▶ _Your instructions_
Leaving the pictures aside, return the listing exactly as it appears.

--- --- ---

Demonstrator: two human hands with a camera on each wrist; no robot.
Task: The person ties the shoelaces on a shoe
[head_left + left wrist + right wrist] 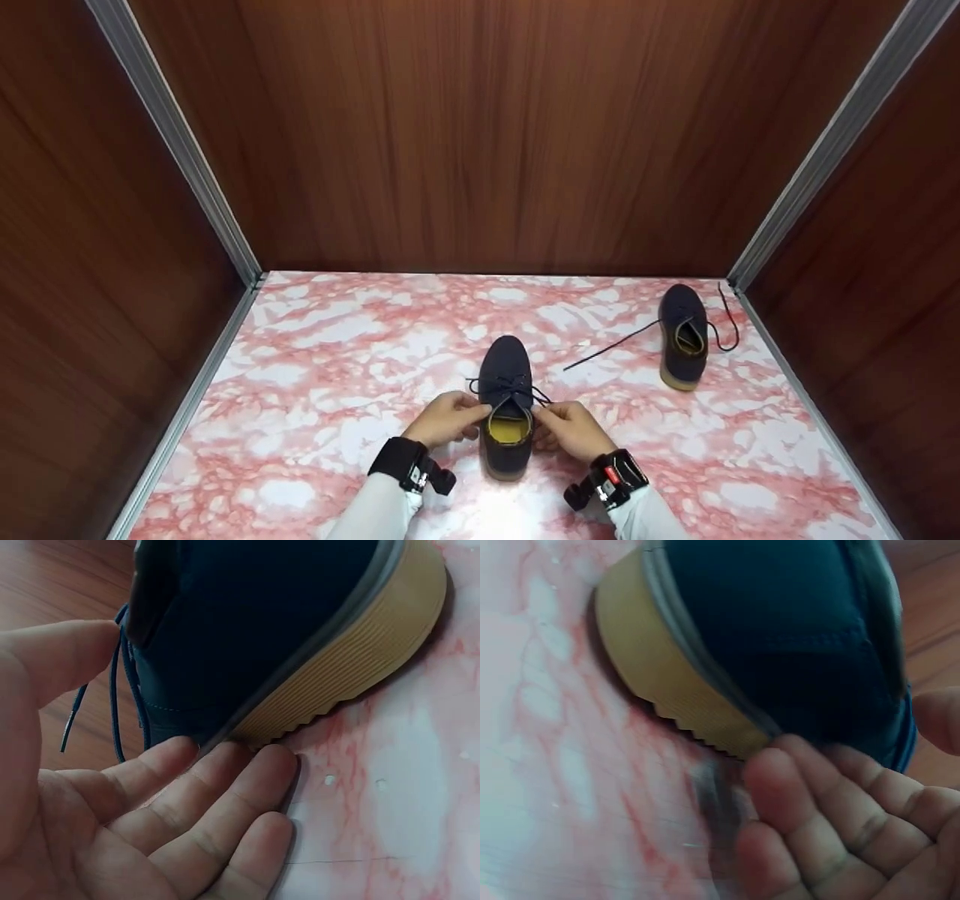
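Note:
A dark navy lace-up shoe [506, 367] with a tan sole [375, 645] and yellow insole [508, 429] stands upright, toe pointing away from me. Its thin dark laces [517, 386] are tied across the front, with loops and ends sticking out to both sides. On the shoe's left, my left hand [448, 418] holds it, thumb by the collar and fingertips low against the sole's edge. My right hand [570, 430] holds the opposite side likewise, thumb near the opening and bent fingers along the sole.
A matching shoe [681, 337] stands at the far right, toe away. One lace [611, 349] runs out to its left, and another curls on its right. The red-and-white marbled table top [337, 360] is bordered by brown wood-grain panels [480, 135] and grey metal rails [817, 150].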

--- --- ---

▶ _Answer section_
Demonstrator: two human hands with a camera on each wrist; no robot.
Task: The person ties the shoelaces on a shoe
[head_left + left wrist + right wrist] 
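Note:
A dark navy lace-up shoe [506, 367] with a tan sole [375, 645] and yellow insole [508, 429] stands upright, toe pointing away from me. Its thin dark laces [517, 386] are tied across the front, with loops and ends sticking out to both sides. On the shoe's left, my left hand [448, 418] holds it, thumb by the collar and fingertips low against the sole's edge. My right hand [570, 430] holds the opposite side likewise, thumb near the opening and bent fingers along the sole.
A matching shoe [681, 337] stands at the far right, toe away. One lace [611, 349] runs out to its left, and another curls on its right. The red-and-white marbled table top [337, 360] is bordered by brown wood-grain panels [480, 135] and grey metal rails [817, 150].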

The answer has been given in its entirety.